For regular bloggers and blog-readers, it’s probably no big revelation that new technologies are constantly emerging that allow people to communicate in a huge variety of ways. We text, we blog, we Twitter, we podcast, and that’s just barely the beginning. And many of these technologies have been clearly in evidence here at the AWID Forum. I have attended events and had conversations with women who use such tools to advance their work for human rights, and the range of ideas and creativity is breath-taking.

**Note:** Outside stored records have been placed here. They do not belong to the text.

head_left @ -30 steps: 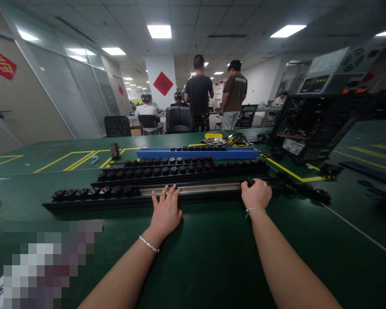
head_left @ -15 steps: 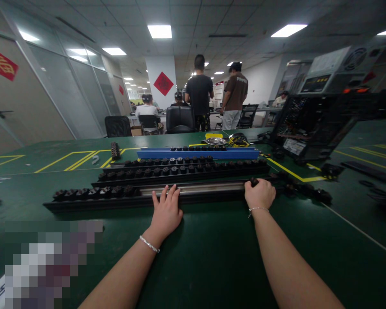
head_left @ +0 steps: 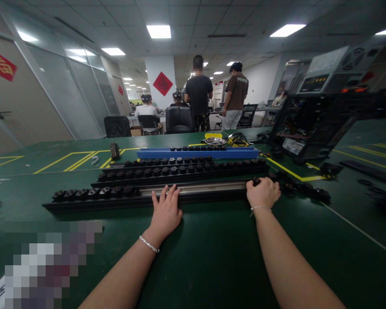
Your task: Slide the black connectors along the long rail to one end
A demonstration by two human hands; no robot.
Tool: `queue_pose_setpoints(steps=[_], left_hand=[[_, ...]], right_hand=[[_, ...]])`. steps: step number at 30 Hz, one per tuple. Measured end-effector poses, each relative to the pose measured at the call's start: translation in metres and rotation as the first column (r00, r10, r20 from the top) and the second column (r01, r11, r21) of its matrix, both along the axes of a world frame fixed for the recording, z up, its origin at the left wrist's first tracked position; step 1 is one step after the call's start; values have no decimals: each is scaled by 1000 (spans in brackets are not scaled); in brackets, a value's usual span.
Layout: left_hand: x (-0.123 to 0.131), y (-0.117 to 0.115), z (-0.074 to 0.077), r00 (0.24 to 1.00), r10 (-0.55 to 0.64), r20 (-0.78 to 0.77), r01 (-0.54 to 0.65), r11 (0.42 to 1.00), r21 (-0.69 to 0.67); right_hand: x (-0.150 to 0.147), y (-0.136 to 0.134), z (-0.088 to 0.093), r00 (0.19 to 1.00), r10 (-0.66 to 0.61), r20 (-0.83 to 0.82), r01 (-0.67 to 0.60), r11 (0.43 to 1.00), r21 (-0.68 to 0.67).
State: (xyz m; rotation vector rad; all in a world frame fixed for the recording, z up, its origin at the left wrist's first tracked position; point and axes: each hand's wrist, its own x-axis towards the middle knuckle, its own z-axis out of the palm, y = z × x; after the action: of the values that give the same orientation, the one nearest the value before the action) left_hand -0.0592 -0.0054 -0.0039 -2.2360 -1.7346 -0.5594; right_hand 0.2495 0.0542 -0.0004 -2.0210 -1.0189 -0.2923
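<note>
A long black rail (head_left: pixel 209 198) with a silvery channel lies across the green table in front of me. Several round black knob-like parts (head_left: pixel 93 194) sit in a row on its left stretch. My left hand (head_left: pixel 166 211) rests on the rail's middle, fingers spread over the channel, holding nothing. Near the rail's right end, my right hand (head_left: pixel 264 194) is closed around a small black knob-like part (head_left: pixel 256 181), mostly hidden by the fingers. Whether that part sits in the channel or just above it, I cannot tell.
Behind lie more black rails (head_left: pixel 180 171) with knobs and a blue rail (head_left: pixel 197 153). Loose black parts (head_left: pixel 312 192) are at the right, before an open computer case (head_left: pixel 309 124). A metal dish (head_left: pixel 215 141) stands at the back. People (head_left: pixel 198 94) are beyond the table.
My right hand has shifted slightly to the right along the rail, with the black part still in its fingers. My left hand stays in place.
</note>
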Motion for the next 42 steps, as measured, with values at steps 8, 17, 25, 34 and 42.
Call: queue_pose_setpoints(steps=[8, 17, 25, 34, 42], left_hand=[[1, 0, 0, 1000, 15, -5, -15, 1000, 4], [2, -1, 1, 1000, 11, -1, -11, 1000, -8], [1, -1, 2, 1000, 14, -8, -14, 1000, -4], [1, -1, 1, 1000, 19, -13, -19, 1000, 0], [1, -1, 2, 1000, 11, -8, -11, 1000, -10]], right_hand=[[-3, -5, 8, 1000, -17, 5, 17, 988, -155], [4, -10, 15, 999, 21, 44, -12, 980, -200], [10, -10, 12, 997, 16, 72, -3, 984, -179], [17, -10, 11, 999, -23, 38, 28, 989, -146], [23, -9, 10, 1000, -15, -12, 13, 988, -151]])
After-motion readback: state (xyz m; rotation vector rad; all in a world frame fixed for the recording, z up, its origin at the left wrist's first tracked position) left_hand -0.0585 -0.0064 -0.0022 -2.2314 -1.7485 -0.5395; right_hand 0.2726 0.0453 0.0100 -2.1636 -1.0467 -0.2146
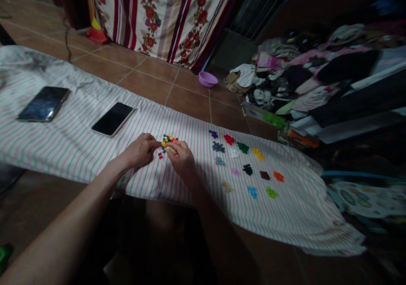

I attended one event that encouraged me to stretch the way we think about technology and women’s rights advocacy. When we launched this blog some two months ago, we understood that blogging is an important tool to communicate with a wide audience in a new way. But at this event, organized by the Association for Progressive Communications, the presenters challenged my understanding of the internet as a tool to promote change and to transform awareness of women’s rights. Instead, they exhorted us to consider that technology and communications itself is a space where advocacy for women’s human rights is needed.
So a few questions have lingered in my mind since the session closed: who is behind the scenes deciding the standards that we take for granted? The space afforded by internet, even as it remains a powerful tool for feminists, is not a neutral space without political impacts. Margarita Salas, with the Costa Rican organization Sula Batsu, clearly demonstrated this fact when she showed us the Google search results that pop up when you search for the terms “women Costa Rica.” For anyone with access to the internet, sites like Google and Wikipedia are a first stop in any search for an answer to a question, but what kinds of answers do we find on the internet?
When I googled "women's rights Costa Rica" The first site was Human Rights Watch, second planned parenthood. I got the bad stuff with "Women Costa Rica".
Posted by: Kate T.W. | November 20, 2008 at 03:36 AM
Thanks for your comment, Kate. I think what that shows is that the internet remains, of course, a very useful space for women's rights advocates to get their message across. But what is troubling about the example I mentioned is that it is only one snapshot of a larger phenomenon of anti-feminist portrayals of women on the internet. It is illustrative of the need for women's rights advocates to counter this message in a deliberate way on the internet.